With that being said you can choose your path with a few google searches but the path I'm going to explain how to learn is C# Web development.

"But nobody will hire me without a college degree!" This is the biggest untruth I have ever heard. All you need on your resume is a demonstration that you can do the work. Yes, this does mean having your own website but there are free ways to showcase what you can do, I will get to this later.

Start with the basics, software all boils down to a few basic concepts, no matter what language you use these are the same. The basic "Hello World" program is the scourge of the industry and is the first application almost everyone learns how to write. I find it tedious and boring so I'll provide alternatives.

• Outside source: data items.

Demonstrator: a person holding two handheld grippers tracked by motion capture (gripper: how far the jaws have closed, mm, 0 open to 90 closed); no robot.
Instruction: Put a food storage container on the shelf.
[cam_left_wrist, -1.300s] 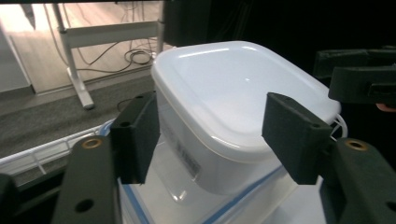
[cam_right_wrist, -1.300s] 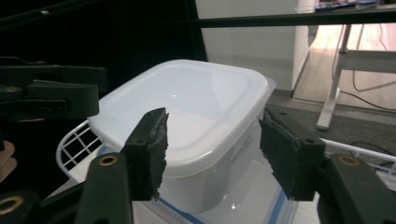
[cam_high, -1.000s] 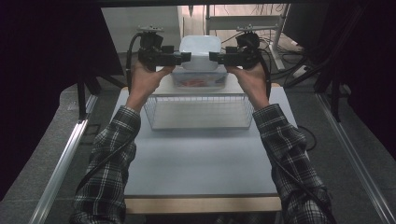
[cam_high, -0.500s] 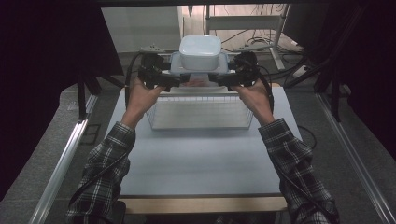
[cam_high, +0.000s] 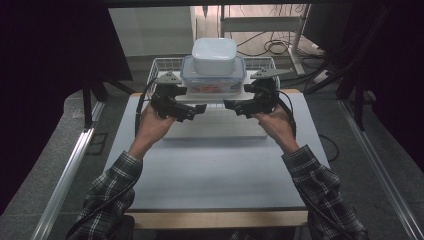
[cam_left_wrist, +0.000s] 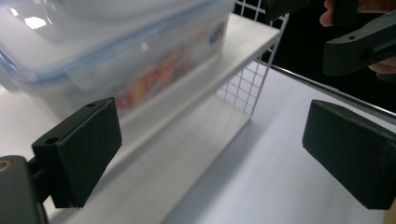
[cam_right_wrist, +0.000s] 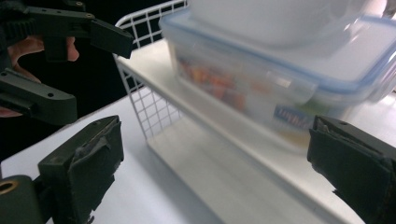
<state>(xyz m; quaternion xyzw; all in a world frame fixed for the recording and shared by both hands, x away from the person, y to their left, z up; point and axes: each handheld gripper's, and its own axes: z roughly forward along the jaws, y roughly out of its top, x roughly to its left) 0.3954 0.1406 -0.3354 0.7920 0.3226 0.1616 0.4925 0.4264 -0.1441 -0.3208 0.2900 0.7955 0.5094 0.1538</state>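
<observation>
Rack (cam_high: 160, 65) with stacked containers (cam_high: 214, 75) blocks ahead; near table (cam_high: 210, 170) free.

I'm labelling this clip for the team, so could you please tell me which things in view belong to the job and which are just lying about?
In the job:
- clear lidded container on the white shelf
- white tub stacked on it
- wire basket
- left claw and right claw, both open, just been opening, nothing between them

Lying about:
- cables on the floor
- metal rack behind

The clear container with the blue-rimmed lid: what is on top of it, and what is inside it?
A white lidded tub sits on the clear container. Through its wall, red and orange contents show, too blurred to identify. The white tub is opaque, so its inside stays hidden.
</observation>
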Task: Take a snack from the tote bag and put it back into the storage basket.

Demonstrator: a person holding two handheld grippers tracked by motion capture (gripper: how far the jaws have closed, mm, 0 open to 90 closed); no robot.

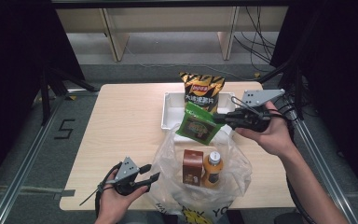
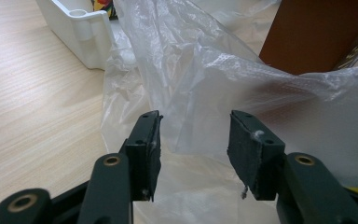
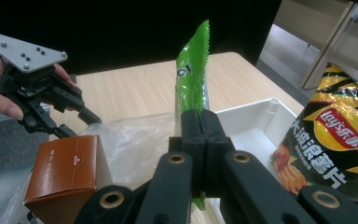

Lets launch into your tools first:

You will need a version of Visual Studio Express, preferably Web Developer


That's it :-) Yes, 1 tool and a free one at that.

Next you need to find a tutorial. You can start with the above hello world tutorial but if you want to get into the meat of programming faster start with MVC and start delving right into web!

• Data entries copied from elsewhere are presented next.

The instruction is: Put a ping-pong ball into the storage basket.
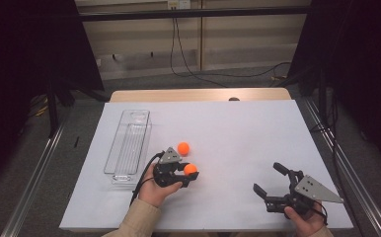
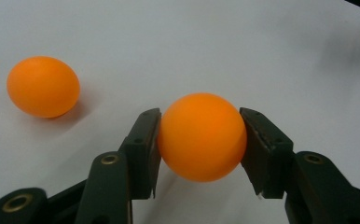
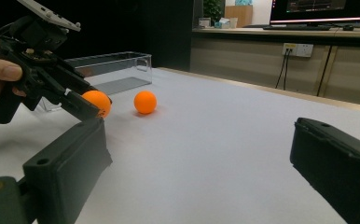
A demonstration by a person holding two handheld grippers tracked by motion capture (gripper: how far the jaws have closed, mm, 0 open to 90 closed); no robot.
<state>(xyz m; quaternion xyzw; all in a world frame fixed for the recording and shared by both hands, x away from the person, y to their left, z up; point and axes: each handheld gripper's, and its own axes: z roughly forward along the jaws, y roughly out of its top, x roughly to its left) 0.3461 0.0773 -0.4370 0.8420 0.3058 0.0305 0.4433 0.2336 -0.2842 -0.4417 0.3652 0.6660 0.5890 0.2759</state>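
Note:
Two orange balls are on the white table (image 1: 238, 128). My left gripper (image 1: 187, 177) is shut on one orange ball (image 1: 190, 169); in the left gripper view the held ball (image 2: 201, 136) sits squeezed between both pads (image 2: 143, 140), just over the table surface. The second orange ball (image 1: 183, 148) rests free on the table just beyond it, and appears up and to the left (image 2: 43, 86) in the left gripper view. My right gripper (image 1: 267, 177) stands open near the front right edge with nothing between its jaws. From the right gripper view both balls (image 3: 98, 101) (image 3: 145, 101) lie ahead to the left.
A clear, long plastic tray (image 1: 128, 143) lies on the left part of the table, just left of the left hand (image 1: 151, 190). The white sheet ends at a wooden table edge (image 1: 198, 95) at the back. Cables run across the floor behind.

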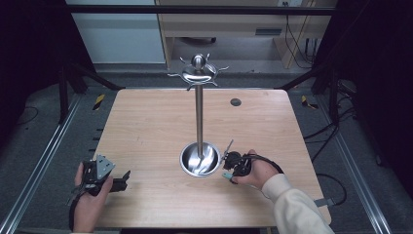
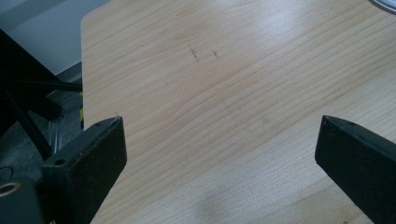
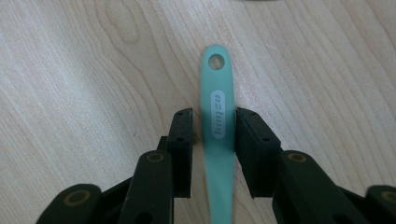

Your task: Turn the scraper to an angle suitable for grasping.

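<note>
The right gripper's [image 3: 212, 135] fingers clamp a slim mint-green plastic handle [image 3: 217, 116] over the wooden tabletop [image 3: 84, 84]; hanging it on the steel hook stand [image 1: 199, 114] likely follows. The left gripper's [image 2: 219, 140] fingers gape empty.

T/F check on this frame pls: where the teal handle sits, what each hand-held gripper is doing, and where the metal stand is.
1. The teal handle sits between the jaws of the right hand-held gripper. True.
2. The left hand-held gripper is clamped on a spoon. False: its jaws stand wide apart over bare table, with nothing between them.
3. The teal handle has a round hole near its far end. True.
4. The metal stand lies tipped over on the table. False: it stands upright, its pole rising from a round dish base.
5. The right hand-held gripper is at the table's far edge. False: in the high view it is at the near side, just right of the base.
</note>
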A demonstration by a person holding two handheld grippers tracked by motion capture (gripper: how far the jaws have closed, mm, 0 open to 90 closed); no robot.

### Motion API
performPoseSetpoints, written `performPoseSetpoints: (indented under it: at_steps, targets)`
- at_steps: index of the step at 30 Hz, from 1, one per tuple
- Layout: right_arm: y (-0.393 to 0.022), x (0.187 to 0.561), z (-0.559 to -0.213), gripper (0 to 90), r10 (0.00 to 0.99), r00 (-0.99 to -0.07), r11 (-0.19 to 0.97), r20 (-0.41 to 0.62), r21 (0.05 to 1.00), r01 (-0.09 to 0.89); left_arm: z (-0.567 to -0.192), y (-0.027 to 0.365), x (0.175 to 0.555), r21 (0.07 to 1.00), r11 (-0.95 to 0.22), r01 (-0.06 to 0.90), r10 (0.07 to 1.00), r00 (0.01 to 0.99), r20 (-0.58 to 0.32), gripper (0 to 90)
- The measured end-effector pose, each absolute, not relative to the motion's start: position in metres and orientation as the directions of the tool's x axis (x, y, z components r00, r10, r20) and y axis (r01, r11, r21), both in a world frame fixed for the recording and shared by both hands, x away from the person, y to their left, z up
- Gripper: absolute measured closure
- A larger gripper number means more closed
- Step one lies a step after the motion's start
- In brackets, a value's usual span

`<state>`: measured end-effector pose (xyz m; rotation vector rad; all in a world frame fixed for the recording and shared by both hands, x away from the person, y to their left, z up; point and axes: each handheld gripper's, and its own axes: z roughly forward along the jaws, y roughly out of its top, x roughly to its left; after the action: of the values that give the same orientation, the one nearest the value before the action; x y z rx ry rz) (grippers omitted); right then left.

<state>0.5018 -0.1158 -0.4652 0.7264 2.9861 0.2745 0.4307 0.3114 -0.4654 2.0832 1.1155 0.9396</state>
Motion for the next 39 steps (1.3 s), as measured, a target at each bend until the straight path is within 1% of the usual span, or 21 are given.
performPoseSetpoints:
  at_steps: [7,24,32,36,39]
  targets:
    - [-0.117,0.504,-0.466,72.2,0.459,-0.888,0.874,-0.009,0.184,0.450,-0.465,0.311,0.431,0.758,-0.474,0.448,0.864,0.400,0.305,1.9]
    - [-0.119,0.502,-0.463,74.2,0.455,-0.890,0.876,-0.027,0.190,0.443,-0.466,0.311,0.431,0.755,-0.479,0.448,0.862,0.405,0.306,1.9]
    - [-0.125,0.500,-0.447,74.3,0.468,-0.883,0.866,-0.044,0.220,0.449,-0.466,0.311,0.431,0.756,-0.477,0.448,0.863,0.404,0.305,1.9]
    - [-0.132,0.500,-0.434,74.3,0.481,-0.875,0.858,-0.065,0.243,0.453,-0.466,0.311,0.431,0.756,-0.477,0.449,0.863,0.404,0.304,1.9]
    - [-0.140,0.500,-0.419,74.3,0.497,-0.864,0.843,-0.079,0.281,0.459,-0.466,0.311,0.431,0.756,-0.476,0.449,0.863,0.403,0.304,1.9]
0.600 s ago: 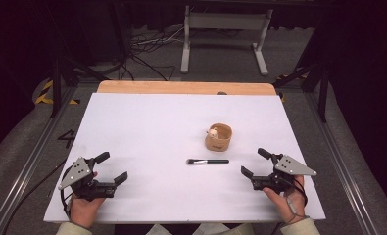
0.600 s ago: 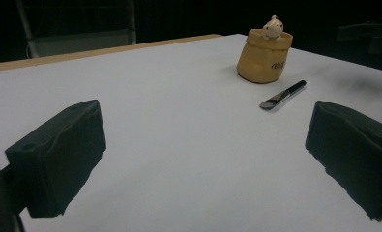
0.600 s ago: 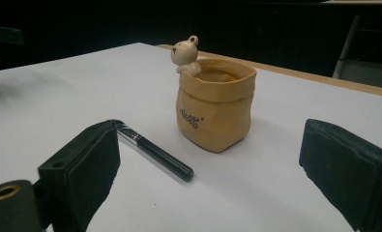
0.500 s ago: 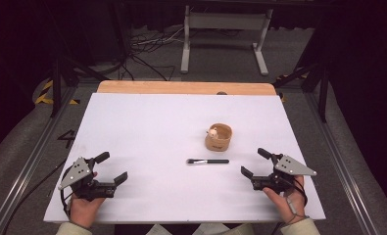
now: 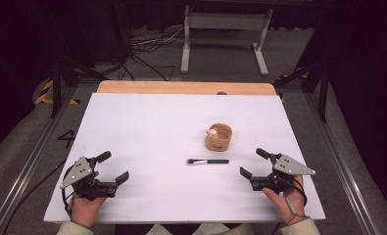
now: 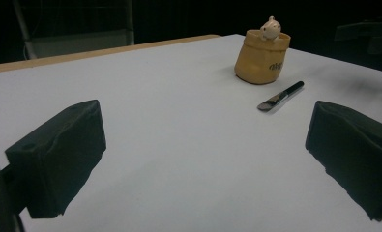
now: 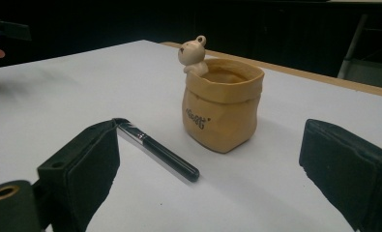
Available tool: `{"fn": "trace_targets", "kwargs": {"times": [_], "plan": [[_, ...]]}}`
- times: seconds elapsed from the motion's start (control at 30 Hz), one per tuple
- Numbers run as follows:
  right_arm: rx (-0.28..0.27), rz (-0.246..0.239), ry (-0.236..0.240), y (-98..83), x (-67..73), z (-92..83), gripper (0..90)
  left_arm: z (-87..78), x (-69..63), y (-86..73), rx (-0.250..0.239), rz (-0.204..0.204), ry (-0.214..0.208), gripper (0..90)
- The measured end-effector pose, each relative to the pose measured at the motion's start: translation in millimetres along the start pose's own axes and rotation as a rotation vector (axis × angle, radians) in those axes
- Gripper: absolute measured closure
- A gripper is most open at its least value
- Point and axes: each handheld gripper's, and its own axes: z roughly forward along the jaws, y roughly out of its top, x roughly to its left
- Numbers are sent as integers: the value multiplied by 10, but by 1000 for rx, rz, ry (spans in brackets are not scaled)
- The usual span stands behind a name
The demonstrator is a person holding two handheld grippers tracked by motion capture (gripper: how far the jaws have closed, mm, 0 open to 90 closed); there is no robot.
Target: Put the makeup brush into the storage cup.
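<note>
White bench (image 5: 147,127) with 2 hand-held tools. The left tool (image 5: 113,169) rests near the bench's front-left corner, jaws spread wide with nothing between them. The right tool (image 5: 252,163) rests near the front-right edge, jaws likewise wide apart and holding nothing. Between them, toward the right, a black-handled makeup brush (image 5: 208,161) lies flat, bristles toward the left tool. Just behind it, apart, stands a tan sack-shaped cup (image 5: 218,137) with a small bear figure (image 7: 193,51) on its rim.
</note>
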Motion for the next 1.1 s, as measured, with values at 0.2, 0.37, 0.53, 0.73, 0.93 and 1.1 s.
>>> {"fn": "trace_targets", "kwargs": {"times": [0.2, 0.37, 0.53, 0.73, 0.93, 1.1], "plan": [[9, -12, 42, 80, 61, 104, 77, -21, -10, 3, -2, 7, 6, 14], [41, -21, 85, 171, 132, 233, 77, -35, 0, 4, -2, 6, 5, 14], [55, -45, 131, 287, 224, 352, 77, -21, -11, 9, -1, 5, 1, 14], [63, -86, 177, 421, 319, 462, 82, -14, -18, 18, 0, 19, -6, 14], [51, -86, 208, 496, 394, 569, 83, -7, -17, 18, 1, 18, -2, 14], [96, -127, 230, 620, 417, 610, 142, -5, -21, 19, -1, 13, -3, 15]]}}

Getting Started with MVC is the tutorial we will use here. It gets you ramped up on some web terminology and breaks the ice with the tool set.

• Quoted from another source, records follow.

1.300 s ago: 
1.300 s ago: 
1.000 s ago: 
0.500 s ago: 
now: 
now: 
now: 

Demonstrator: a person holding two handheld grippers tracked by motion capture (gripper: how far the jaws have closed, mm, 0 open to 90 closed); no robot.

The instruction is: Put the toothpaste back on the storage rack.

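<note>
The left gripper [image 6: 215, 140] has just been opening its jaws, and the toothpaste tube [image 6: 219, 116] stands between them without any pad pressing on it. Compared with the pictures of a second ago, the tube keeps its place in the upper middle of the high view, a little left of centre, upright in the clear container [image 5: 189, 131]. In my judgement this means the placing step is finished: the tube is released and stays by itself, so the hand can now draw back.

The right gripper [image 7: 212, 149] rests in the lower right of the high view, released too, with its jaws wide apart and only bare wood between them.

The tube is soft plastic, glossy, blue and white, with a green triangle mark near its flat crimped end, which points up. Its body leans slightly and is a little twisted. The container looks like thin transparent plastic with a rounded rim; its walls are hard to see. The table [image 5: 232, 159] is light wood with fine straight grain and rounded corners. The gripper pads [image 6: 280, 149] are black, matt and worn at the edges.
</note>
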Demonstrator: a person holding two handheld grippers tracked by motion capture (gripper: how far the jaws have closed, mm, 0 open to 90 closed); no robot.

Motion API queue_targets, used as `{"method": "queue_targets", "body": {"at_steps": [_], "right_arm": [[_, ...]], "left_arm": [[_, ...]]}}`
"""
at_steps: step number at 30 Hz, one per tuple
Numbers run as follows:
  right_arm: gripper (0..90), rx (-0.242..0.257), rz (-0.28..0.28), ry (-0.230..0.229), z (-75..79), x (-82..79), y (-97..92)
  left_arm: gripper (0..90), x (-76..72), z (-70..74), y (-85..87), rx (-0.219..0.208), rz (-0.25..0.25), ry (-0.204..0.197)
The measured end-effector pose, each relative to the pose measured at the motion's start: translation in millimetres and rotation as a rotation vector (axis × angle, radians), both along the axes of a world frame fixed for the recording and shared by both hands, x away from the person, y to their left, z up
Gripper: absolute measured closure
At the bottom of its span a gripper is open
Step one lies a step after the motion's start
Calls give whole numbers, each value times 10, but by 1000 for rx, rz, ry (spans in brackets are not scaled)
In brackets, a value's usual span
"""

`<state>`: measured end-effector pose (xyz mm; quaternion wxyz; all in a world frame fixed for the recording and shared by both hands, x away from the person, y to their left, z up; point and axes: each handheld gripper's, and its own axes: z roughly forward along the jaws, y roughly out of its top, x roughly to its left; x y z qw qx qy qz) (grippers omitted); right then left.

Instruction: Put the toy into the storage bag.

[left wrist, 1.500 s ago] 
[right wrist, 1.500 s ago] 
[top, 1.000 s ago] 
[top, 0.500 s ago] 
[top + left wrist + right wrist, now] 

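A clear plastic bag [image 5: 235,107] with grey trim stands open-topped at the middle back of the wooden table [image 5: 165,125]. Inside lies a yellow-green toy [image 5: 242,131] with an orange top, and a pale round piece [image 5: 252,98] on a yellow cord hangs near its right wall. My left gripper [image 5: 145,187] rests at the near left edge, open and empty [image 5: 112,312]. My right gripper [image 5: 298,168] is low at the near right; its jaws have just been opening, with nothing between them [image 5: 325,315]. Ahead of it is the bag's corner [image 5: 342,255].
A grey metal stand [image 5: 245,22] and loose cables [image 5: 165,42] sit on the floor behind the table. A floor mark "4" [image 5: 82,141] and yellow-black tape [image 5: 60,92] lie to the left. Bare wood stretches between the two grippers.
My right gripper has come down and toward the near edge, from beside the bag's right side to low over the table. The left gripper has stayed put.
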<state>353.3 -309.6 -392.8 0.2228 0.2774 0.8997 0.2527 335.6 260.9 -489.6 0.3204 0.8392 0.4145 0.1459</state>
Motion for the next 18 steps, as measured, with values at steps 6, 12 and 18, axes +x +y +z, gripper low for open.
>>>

"What is HTML!?" Alright, if you are asking this you need to take a small step back. Lets get you started with an HTML tutorial. HTML is the base of what all websites are, it is what your web browser, along with JavaScript, translates to show you this blog or any other website for that fact! W3C is the place to go for everything HTML. W3C stands for World Wide Web Consortium. These are the people responsible for keeping some consistency across how all the different web browsers translate HTML.

"What is JavaScript!?" This one is a bit further into the pipe, but is the third part of what is required to become a web developer. C# by itself is how you process information, save it, and communicate to your users. HTML is used to display data, while JavaScript is used to bring that data to life. JavaScript can be learned many places but my suggestion is to start back at W3C's JavaScript Tutorial.


So these are the first steps, learn the technology. Once you have began to build out and start making the tutorials your own you can start publishing it out to the world! There are a few ideas you will need to grapple with to be taken seriously. The first is Source Control or Version Control. In the C# arena this is mostly be Team Foundation Server but any experience with version control will work. The free one I recommend is either GitHub or Bit Bucket. Next step is to find free hosting. With C# and .NET there is really no contest. App Harbor is free, integrates with both Bit Bucket and Git Hub, reliable, and scale-able.

The final step is to build out a portfolio and showcase what you can do. Without a degree your website(s) you make have to speak strongly enough to what you are capable of to get you noticed. This is where and why many developers will say "Nobody will hire you without a degree" and why they are wrong. You cannot send in a resume without proof that you actually know something. You have two ways to accomplish this, $50,000+ over 4 years having some professors spoon feed you basics while still not really knowing anything pertinent for the real world. Or you can have enough discipline to learn it yourself and build samples of your work for free.


The internet is teeming with people willing to share their knowledge on software. All it requires is some dedication, an open mind, and a search engine. Software development may not be for everyone but for those that enjoy it, it can be very rewarding. Give it a try, it's free and you never know.. You might like it! Always keep pushing the boundaries and never stop learning!